Work order: Leave out every line before the one containing "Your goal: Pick", and set down that line and the rest through the end of the listing exactly.

------------------------

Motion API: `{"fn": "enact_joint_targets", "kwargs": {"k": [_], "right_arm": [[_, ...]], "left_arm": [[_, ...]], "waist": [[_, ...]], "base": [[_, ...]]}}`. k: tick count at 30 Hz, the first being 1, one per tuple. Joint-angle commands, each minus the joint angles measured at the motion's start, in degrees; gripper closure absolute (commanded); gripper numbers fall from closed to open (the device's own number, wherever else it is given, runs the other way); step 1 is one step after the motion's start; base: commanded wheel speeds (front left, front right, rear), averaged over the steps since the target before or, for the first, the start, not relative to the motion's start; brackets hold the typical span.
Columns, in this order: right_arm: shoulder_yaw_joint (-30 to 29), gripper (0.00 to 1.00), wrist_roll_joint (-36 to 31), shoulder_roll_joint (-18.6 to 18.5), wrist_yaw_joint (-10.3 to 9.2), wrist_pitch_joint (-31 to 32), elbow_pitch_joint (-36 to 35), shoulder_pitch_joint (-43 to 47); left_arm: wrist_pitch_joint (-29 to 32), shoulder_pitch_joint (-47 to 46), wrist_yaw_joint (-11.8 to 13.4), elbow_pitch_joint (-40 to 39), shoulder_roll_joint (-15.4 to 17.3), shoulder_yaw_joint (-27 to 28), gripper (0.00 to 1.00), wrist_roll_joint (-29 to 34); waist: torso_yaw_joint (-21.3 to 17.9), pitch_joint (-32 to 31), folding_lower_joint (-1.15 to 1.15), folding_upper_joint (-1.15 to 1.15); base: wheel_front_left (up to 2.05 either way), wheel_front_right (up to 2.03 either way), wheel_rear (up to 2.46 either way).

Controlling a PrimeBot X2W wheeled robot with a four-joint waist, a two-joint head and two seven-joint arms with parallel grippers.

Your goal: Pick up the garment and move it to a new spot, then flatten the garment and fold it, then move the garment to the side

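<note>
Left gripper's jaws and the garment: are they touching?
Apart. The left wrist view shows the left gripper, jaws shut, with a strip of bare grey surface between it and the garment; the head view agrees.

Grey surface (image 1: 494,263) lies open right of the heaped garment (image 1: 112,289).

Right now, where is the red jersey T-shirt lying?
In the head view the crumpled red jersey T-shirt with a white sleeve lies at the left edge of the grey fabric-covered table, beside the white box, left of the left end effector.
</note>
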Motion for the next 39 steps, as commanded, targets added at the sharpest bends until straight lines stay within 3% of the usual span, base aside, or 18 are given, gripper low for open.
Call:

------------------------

Your solution:
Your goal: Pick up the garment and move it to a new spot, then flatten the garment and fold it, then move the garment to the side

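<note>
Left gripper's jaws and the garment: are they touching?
Apart. The left wrist view shows the left gripper, jaws shut, with a strip of bare grey surface between it and the garment; the head view agrees.

Grey surface (image 1: 494,263) lies open right of the heaped garment (image 1: 112,289).

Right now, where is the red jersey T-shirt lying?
In the head view the crumpled red jersey T-shirt with a white sleeve lies at the left edge of the grey fabric-covered table, beside the white box, left of the left end effector.
</note>
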Motion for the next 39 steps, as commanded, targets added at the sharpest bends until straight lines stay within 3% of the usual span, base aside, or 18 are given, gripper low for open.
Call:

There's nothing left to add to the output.